▸ Dataset excerpt:
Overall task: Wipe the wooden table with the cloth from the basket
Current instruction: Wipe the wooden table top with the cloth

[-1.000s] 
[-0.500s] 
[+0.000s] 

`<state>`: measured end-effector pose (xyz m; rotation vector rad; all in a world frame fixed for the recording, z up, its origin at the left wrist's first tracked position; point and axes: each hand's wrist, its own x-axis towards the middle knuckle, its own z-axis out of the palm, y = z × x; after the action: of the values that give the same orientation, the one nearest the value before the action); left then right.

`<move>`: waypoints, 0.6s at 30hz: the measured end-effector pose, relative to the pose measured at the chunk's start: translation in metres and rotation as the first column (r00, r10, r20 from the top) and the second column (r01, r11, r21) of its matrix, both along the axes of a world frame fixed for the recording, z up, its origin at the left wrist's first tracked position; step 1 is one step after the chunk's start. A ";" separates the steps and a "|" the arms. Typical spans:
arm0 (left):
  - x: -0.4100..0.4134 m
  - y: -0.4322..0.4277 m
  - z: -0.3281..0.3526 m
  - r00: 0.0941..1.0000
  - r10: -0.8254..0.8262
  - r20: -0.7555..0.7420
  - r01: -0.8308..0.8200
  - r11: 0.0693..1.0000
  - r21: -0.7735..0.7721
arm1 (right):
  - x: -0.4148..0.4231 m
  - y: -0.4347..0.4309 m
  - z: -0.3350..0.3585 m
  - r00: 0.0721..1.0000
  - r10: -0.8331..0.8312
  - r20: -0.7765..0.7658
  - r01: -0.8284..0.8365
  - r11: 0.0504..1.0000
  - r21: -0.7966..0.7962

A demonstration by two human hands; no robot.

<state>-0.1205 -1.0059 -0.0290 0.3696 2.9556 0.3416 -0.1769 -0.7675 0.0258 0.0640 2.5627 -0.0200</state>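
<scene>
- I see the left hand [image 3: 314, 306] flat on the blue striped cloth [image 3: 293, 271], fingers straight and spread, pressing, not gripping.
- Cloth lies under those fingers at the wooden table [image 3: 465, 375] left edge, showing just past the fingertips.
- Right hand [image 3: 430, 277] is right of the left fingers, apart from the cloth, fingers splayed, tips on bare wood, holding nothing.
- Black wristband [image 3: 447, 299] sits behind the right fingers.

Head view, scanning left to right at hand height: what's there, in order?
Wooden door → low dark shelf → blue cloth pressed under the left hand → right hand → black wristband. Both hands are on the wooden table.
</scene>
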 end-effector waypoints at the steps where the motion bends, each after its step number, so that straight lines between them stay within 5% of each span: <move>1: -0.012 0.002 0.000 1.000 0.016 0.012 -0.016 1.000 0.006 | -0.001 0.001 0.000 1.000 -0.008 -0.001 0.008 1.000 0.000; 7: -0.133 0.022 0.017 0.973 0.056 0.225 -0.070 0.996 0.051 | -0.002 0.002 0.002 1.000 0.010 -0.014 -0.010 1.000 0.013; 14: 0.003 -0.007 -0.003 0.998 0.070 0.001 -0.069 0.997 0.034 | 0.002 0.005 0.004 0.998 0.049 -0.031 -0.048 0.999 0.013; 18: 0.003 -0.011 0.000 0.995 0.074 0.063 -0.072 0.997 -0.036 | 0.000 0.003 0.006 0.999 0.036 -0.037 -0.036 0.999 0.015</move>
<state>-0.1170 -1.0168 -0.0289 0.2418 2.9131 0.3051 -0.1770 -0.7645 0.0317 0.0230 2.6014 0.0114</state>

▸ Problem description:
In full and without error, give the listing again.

▸ Written solution:
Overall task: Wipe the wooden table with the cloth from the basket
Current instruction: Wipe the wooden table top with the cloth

[-1.000s] 
[-0.500s] 
[+0.000s] 

`<state>`: measured end-effector pose (xyz m; rotation vector rad; all in a world frame fixed for the recording, z up, its origin at the left wrist's first tracked position; point and axes: each hand's wrist, its own x-axis towards the middle knuckle, its own z-axis out of the palm, y = z × x; after the action: of the values that give the same orientation, the one nearest the value before the action); left then right.

`<move>`: waypoints, 0.6s at 30hz: the measured end-effector pose, relative to the pose measured at the chunk's start: translation in metres and rotation as the first column (r00, r10, r20 from the top) and the second column (r01, r11, r21) of its matrix, both along the axes of a world frame fixed for the recording, z up, its origin at the left wrist's first tracked position; step 1 is one step after the chunk's start. A ";" separates the steps and a "|" the arms. Typical spans:
arm0 (left):
  - x: -0.4100..0.4134 m
  - y: -0.4322..0.4277 m
  - z: -0.3281..0.3526 m
  - r00: 0.0941..1.0000
  - r10: -0.8254..0.8262
  - r20: -0.7555..0.7420
  - r01: -0.8308..0.8200
  - r11: 0.0693..1.0000
  - r21: -0.7735..0.7721
arm1 (right):
  - x: -0.4148..0.4231 m
  - y: -0.4347..0.4309 m
  - z: -0.3350..0.3585 m
  - r00: 0.0721..1.0000
  - r10: -0.8331..0.8312
  - r20: -0.7765..0.7658
  - r01: -0.8284..0.8365
  - r11: 0.0504..1.0000
  - r21: -0.7966..0.7962

A demonstration by two human hands; no robot.

<state>-0.1205 -1.0059 -0.0290 0.3696 2.9556 0.3416 -0.1769 -0.7675 0.0258 0.0640 2.5627 -0.0200</state>
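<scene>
- I see the left hand [image 3: 314, 306] flat on the blue striped cloth [image 3: 293, 271], fingers straight and spread, pressing, not gripping.
- Cloth lies under those fingers at the wooden table [image 3: 465, 375] left edge, showing just past the fingertips.
- Right hand [image 3: 430, 277] is right of the left fingers, apart from the cloth, fingers splayed, tips on bare wood, holding nothing.
- Black wristband [image 3: 447, 299] sits behind the right fingers.

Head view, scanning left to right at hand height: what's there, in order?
Wooden door → low dark shelf → blue cloth pressed under the left hand → right hand → black wristband. Both hands are on the wooden table.
</scene>
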 end-effector waypoints at the steps where the motion bends, each after its step number, so that straight lines between them stay within 5% of each span: <move>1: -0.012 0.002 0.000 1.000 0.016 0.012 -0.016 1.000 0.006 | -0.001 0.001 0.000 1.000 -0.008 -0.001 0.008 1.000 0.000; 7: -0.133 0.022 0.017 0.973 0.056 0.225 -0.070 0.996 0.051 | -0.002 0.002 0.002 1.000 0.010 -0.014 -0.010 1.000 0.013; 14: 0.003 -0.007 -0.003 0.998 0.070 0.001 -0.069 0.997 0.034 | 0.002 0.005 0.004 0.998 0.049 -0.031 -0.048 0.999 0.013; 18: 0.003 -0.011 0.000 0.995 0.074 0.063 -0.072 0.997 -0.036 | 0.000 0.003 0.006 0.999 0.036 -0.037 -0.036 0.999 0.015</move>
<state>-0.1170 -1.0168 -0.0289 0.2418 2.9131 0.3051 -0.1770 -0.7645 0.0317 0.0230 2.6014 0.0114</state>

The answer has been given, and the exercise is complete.